McCain and the Cross of Coal: GOP Front-Runner Tied to Theft of Navajo Lands

McCain

( – promoted by navajo)

According to an article over at the American Computer Science Organization:

A public research website: http://www.cain2008.org has brought together diverse historical elements of factual proof that Senator John McCain’s was the key “point man” introducing, enacting and enforcing law that removed Dineh-Navajo Families from their reservation on the Black Mesa in Arizona. The McCain revised law relocated them to Church’s Hill, Nevada (a Nuclear Waste Superfund Site, called “the New Lands” in PL 93-531). The Dineh-Navajo, a deeply spiritual and peaceful people, engaged in only peaceful resistance to being moved off lands they’d owned since 1500 A.D. Nonetheless, the Public Press and UN depicted brutalization, rights deprivation and forcible relocation.
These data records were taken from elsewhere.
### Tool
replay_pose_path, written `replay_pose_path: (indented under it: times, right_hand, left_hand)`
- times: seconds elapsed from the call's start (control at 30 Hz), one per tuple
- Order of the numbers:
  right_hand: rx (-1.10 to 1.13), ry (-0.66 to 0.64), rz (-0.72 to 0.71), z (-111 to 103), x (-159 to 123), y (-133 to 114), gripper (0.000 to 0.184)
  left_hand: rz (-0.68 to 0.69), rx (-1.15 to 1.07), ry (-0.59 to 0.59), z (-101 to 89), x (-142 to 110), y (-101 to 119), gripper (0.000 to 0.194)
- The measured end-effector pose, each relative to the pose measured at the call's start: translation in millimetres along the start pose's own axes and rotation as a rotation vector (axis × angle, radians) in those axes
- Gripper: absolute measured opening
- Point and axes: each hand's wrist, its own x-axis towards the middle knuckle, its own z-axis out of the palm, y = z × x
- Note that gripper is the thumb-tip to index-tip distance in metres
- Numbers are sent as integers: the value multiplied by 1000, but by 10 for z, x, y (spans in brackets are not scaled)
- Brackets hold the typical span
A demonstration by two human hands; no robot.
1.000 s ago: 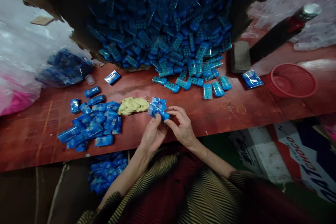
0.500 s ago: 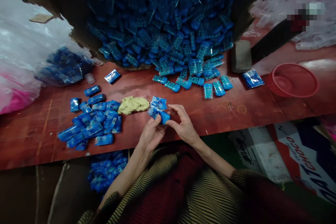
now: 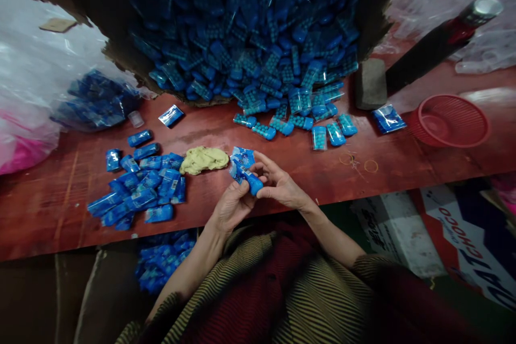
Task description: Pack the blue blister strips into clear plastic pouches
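One blue packet, just right of the yellow-green lump, is pinched by my left hand; my right hand also pinches it, fingers now curled farther over, likely steadying it.

- Pack: clock centre, between left hand and right hand, over table
- Cloth: 9 o'clock, on table; pile beyond it
- Bag: 10 o'clock
- Box: 12 o'clock, containers inside and before it
- Block: 2 o'clock
- Basket: between 2 and 3 o'clock
- Bands: 3 o'clock
- Carton: 4 o'clock, below table
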Motion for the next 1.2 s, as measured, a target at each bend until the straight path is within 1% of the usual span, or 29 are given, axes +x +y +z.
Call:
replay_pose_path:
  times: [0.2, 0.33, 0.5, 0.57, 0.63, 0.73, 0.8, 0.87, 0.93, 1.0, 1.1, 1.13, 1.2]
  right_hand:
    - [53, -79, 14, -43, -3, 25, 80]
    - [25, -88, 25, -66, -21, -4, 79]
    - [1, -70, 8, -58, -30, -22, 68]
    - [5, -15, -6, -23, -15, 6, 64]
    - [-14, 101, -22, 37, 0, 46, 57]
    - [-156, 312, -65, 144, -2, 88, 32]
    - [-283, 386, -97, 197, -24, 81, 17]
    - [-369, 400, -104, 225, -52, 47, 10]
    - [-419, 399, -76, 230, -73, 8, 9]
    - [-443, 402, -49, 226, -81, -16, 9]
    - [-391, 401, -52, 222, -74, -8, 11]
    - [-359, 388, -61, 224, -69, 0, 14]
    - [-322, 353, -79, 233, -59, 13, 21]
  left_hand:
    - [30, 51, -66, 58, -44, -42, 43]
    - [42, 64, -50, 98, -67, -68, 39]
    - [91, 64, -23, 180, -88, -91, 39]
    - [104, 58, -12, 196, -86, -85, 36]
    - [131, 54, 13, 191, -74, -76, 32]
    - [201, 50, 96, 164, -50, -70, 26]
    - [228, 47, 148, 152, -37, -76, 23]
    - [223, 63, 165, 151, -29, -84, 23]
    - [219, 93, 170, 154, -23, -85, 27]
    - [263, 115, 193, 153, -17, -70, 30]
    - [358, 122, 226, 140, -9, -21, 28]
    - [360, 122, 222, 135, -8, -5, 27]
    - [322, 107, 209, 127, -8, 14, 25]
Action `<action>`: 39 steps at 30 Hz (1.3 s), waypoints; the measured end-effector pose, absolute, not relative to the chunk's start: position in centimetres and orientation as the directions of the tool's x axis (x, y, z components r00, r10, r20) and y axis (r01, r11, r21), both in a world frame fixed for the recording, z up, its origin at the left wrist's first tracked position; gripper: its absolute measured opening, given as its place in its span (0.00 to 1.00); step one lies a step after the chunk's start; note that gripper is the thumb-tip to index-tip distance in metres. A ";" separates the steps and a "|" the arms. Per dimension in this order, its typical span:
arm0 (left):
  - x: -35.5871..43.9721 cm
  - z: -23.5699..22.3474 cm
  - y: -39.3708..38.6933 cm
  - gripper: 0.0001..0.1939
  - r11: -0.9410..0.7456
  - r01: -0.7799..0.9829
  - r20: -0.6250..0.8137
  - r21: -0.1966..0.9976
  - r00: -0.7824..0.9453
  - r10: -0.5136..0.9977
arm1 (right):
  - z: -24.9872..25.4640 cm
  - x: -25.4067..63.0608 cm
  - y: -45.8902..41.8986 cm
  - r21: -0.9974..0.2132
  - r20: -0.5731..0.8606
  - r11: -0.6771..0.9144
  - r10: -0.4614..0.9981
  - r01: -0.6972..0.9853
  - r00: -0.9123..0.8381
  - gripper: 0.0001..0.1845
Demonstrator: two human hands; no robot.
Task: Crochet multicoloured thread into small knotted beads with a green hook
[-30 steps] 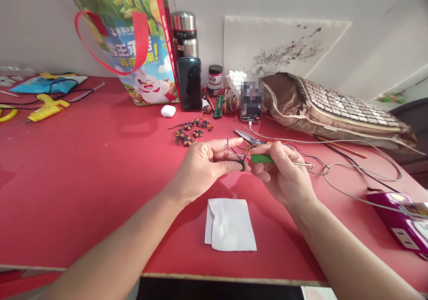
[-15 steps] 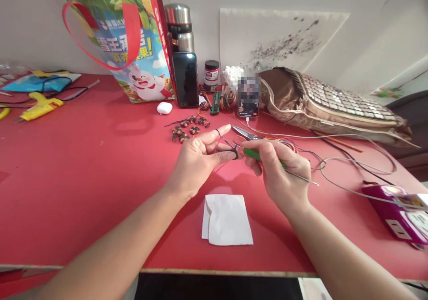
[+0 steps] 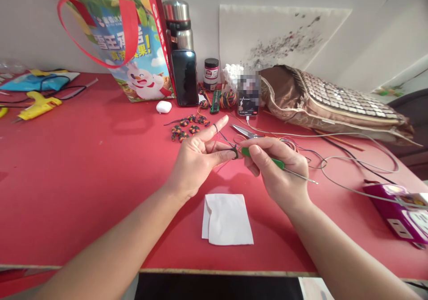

The cain2008 website quotes from the UN report directly:

“The Black Mesa region in Arizona, USA is home to the indigenous communities of the Dineh (Navajo) and Hopi peoples. This region also contains major deposits of coal which are being extracted by North America’s largest strip mining operation. The coal mines have had a major impact on families in the region. Local water sources have been poisoned, resulting in the death of livestock. Homes near the mines suffer from blasting damage. The coal dust is pervasive, as well as smoke from frequent fires in the stockpiles. Not coincidentally, the people in the area have an unusually high incidence of kidney and respiratory disease.”

“The Dineh (otherwise known as Navajo) were stripped of all land title and forced to relocate. Their land was turned over to the coal companies without making any provisions to protect the burial or sacred sites that would be destroyed by the mines. People whose lives were based in their deep spiritual and life-giving relationship with the land were relocated into cities, often without compensation, forbidden to return to the land that their families had occupied for generations. People became homeless with significant increases in alcoholism, suicide, family break up, emotional abuse and death.”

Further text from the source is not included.